Таким образом, причина соотносится со следствием трояким образом:
1) как порождающий исток,
2) как сохраняющаяся перманентная связь, и
3) как полнота, “страшным” образом отрицающая претензии неполноты на полноту.
Здесь напрашивается сравнение с индуистской концепцией тримурти, тремя “богами” — Брахмой, Вишну и Шивой, которые строго соответствуют этим трем образам соотношения причины со следствием (Брахма создает мир, Вишну сохраняет, а Шива разрушает).
В христианской перспективе этим трем фазам соответствуют три периода священной истории:
1) творение и райское состояние Адама до грехопадения,
2) Ветхозаветный период “закона”,
3) Страшный Суд.
Не случайно первая книга христианской Библии— это Книга Бытия (или творения), а последняя — Апокалипсис, Откровение о Конце Времен и Страшном Суде.

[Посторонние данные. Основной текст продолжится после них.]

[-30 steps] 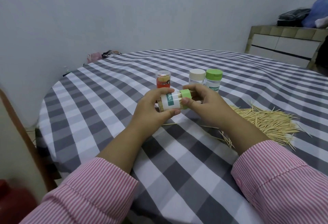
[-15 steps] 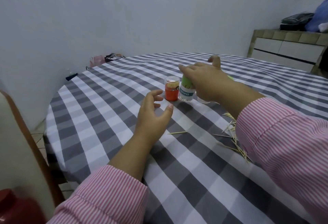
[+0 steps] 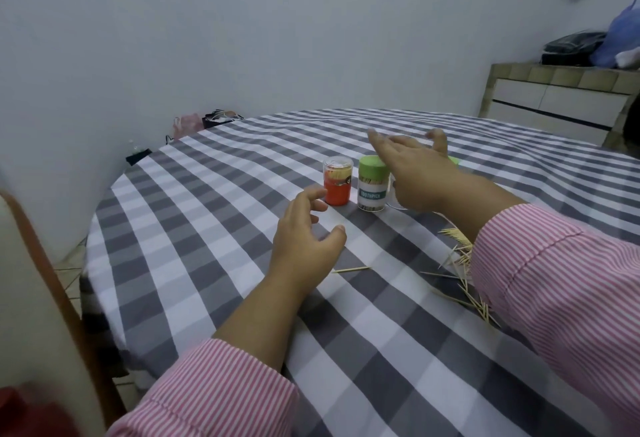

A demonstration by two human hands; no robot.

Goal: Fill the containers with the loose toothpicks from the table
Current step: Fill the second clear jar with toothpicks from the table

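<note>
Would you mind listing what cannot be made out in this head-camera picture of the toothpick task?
- Containers behind the right hand: it covers all but a clear wall and a green edge.
- Loose toothpick pile: the right sleeve hides most of it.
- Orange container: its label is too small to read.
- Red thing at the lower left corner: blurred and cut off by the edge.
- Bags on the floor behind the table: too small to identify.

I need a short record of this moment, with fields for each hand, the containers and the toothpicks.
left hand: open, hovers over tablecloth, holds nothing
right hand: open, above the containers, holds nothing
orange container: upright, clear cap on
green-lidded toothpick container: upright, closed, beside the orange one
loose toothpicks: scattered near right sleeve; one lies apart
</note>
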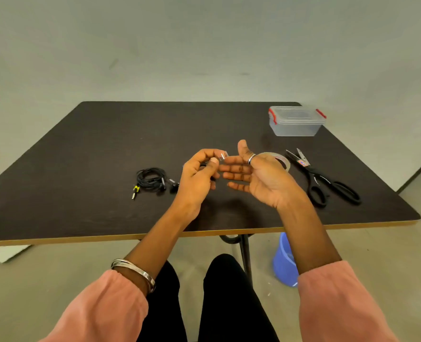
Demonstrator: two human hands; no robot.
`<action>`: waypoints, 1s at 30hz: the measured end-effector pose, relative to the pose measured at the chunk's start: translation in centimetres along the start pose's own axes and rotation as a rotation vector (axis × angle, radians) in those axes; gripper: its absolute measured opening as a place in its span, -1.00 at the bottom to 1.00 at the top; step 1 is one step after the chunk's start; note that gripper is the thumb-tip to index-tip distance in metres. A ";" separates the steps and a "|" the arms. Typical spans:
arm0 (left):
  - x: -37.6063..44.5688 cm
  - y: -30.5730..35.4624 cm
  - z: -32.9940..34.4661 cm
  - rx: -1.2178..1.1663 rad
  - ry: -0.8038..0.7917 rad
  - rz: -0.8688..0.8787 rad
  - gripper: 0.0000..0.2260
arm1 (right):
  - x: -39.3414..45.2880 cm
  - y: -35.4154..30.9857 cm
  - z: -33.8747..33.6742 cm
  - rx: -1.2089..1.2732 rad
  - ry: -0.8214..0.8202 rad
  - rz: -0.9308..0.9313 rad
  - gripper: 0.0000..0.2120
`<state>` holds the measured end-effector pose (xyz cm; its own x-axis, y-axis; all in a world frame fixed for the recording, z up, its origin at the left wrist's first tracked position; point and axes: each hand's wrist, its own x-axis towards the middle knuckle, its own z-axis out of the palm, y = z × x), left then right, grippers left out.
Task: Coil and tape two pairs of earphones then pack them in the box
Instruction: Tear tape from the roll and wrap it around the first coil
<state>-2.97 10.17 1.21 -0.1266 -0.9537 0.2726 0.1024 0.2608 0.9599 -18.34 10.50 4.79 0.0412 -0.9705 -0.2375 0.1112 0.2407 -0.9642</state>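
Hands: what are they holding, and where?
The left hand pinches a clear tape piece at its end by the fingertips. The right hand is open, holding nothing.

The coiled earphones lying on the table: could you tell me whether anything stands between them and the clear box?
Yes. The coiled earphones lie left of both hands; the box sits at the far right. The left hand and right hand hover across that line, and the box's lid is shut.

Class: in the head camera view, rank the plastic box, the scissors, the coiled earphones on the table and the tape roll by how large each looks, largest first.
1. scissors
2. plastic box, which sits farther from the camera, so its rank is unsure
3. coiled earphones
4. tape roll, partly hidden behind the right hand
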 end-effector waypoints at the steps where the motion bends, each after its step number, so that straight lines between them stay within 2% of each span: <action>1: 0.0 0.2 -0.7 0.026 0.018 0.005 -0.77 | 0.2 0.1 0.5 0.046 -0.040 0.003 -0.46; 3: -0.1 0.5 -1.9 0.067 0.045 0.020 -0.77 | 0.5 0.2 1.6 0.083 -0.100 -0.013 -0.47; 6: -0.1 0.8 -3.7 0.099 0.078 0.041 -0.78 | 0.9 0.3 3.7 0.083 -0.141 -0.038 -0.63; 10: 0.1 0.7 -5.8 0.149 0.146 0.037 -0.79 | 1.8 0.6 6.4 0.200 -0.137 -0.019 -0.79; 16: 0.4 0.3 -8.3 0.162 0.218 -0.008 -0.76 | 3.6 0.9 9.9 0.307 -0.069 -0.016 -0.68; 20: 0.7 0.4 -10.9 0.090 0.201 -0.035 -0.80 | 4.8 0.7 11.1 0.333 -0.069 0.025 -0.61; 24: 1.3 0.7 -14.3 0.137 0.194 0.006 -0.85 | 5.8 0.5 12.0 0.321 -0.013 0.041 -0.66; 26: 1.8 0.4 -16.0 0.272 0.292 -0.010 -0.87 | 6.3 0.5 12.0 0.288 0.034 -0.008 -0.68; 28: 2.3 -0.1 -17.3 0.511 0.376 -0.085 -0.93 | 6.6 0.6 12.2 0.209 0.049 -0.073 -0.70; 30: 2.6 -0.5 -17.5 0.708 0.390 -0.164 -0.88 | 6.8 1.0 12.8 0.123 0.049 -0.121 -0.74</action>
<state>13.90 4.95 0.34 0.2790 -0.9374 0.2086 -0.5504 0.0218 0.8346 -5.29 4.27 3.74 -0.0279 -0.9912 -0.1294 0.2330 0.1194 -0.9651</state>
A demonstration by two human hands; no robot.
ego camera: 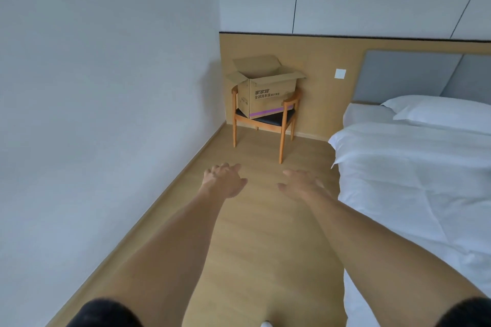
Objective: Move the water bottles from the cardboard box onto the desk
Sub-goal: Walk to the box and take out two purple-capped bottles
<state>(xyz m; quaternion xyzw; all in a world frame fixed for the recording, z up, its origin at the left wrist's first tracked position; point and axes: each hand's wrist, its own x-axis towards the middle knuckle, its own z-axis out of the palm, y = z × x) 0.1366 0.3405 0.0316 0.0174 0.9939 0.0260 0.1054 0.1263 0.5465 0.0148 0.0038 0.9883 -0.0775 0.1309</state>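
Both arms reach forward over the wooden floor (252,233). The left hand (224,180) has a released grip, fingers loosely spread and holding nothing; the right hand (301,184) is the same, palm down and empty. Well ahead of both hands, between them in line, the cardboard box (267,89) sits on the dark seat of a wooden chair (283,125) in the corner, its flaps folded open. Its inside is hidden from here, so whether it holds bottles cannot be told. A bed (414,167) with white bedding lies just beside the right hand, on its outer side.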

Формально христианство утверждает ту же самую логику метафизического понимания времени и цикла, что и все остальные аутентичные традиции. Оно наследует от Торы Моисея идею рая и от пророков — идею Страшного Суда. Однако специфика христианской перспективы заключается в совершенно ином понимании пропорций цикла, смысла времени, и именно подобная специфика делает эту традицию атипической, парадоксальной, резко выделяющейся на фоне остальных традиций.